…And neither is bhature… Luchi, a favourite Bengali breakfast dish which often transits into evening snacks, and supper, is a flavourful fluffy deep-fried sphere made with flour (maida). Unlike puri, a famous spin off, luchi is my comfort food.
What’s the difference?
Puri is made of whole wheat (atta, and there goes the taste…), and many tend to add ajwain, semolina, or soda to the dough! And it’s brown, whereas luchi is white.
Bhature, another favourite to Indians, contains maida and hung yoghurt as the two main ingredients. Also, they are as large as a plate unlike luchi which fits in your palm.
So, here I am to clear that disillusion for once and for all. Check out the recipe of my comfort food ‘luchi and aloo chorchori’ – try and taste, and spot difference!

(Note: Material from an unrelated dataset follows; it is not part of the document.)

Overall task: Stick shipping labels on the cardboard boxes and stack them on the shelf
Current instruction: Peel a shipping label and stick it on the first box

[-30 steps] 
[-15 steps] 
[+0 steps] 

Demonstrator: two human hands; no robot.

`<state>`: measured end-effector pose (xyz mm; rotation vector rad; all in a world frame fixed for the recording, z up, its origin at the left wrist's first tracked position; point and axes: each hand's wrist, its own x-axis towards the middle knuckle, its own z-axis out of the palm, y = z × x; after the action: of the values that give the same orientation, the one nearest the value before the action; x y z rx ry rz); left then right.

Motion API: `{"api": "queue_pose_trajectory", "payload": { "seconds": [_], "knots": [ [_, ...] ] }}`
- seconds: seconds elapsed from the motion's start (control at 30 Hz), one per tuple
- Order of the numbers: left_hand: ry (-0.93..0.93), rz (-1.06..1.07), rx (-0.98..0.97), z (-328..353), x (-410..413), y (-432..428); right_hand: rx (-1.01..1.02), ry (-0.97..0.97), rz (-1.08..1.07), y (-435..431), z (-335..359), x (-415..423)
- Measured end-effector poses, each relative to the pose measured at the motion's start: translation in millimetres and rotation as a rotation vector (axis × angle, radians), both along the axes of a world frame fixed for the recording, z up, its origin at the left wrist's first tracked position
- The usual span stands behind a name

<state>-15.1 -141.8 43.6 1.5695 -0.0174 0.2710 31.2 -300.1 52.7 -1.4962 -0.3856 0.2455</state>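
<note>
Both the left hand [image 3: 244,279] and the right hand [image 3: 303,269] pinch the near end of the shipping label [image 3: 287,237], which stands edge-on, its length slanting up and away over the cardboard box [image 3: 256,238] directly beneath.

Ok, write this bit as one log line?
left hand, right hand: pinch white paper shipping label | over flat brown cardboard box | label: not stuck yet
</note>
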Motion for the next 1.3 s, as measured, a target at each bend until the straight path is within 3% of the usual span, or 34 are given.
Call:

I wouldn’t endure another comment dripping with snobbery and that oh-yes-I-know-what-is-it look when one compares luchi with puri. It’s like calling phuchka and golgappa (another spinoff, bland enough to anger any Kolkatan) the same. We shall save the phuchka debate for another day, till then let’s focus on making some phulko luchis. 🙂
Ingredients (serves 2)
All purpose flour/Maida – 200 gm
Rice bran oil – 2 tsp
Mustard oil – 2 tbsp
potatoes (peeled, diced and washed)- 4 medium
black cumin seeds – 1 and 1/2 tsp
dried red chilli – 1 small
or green chilli – 1 medium
Tumeric powder – 1tsp (optional)
sugar – 1tsp
salt to taste
For aloo chorchori
Peel the potatoes, then wash and dice them into small cubes.
Heat mustard oil in a kadhai/wok/skillet whichever you prefer on medium heat
Add the black cumin seeds, then add the dried red chilli or a green chilli, whichever you have at hand
Stir then for 30 seconds, and add the potatoes and salt to taste. Stir them well, untill the potatoes are coated evenly with oil
You may choose to add the tumeric powder here, but it is not neccessary. Stir well.
Add half a cup of water to the potatoes, stir it well and cover the pan with a lid.
Turn off the heat after 4 minutes
Take 2 cups of maida in a large bowl, add 1 tsp of salt, 1 tsp of ground sugar.
Mix them up nicely
Now add the rice bran oil to the dry mixture well.
Check if the mixed maida forms a light shape when you squeeze a handful in your palm
Now gradually add some water to make a firm dough
Make small balls out of the dough
Using a rolling pin to make the balls into small chappatis
Now heat some rice bran oil in a kadhai
deep fry the luchis one at a time.
Things to note
Make sure the oil is hot enough befor you fry the luchis, or they’ll not
DO NOT overfry them. They are supposed to be whitish, and not dark golden brown. Frying them for too long give you digestive problems
Cook the chorchori in low medium heat. The chorchori should not be a gravy dish, it is supposed to be slightly sticky, so add the water carefully in small amounts.
Above all, luchi can be consumed with a lot of other dishes – aloo dum, kosha mangsho (both chicken and mutton), paneer kofta, chholar dal, payesh, tomato chutney, to name a few.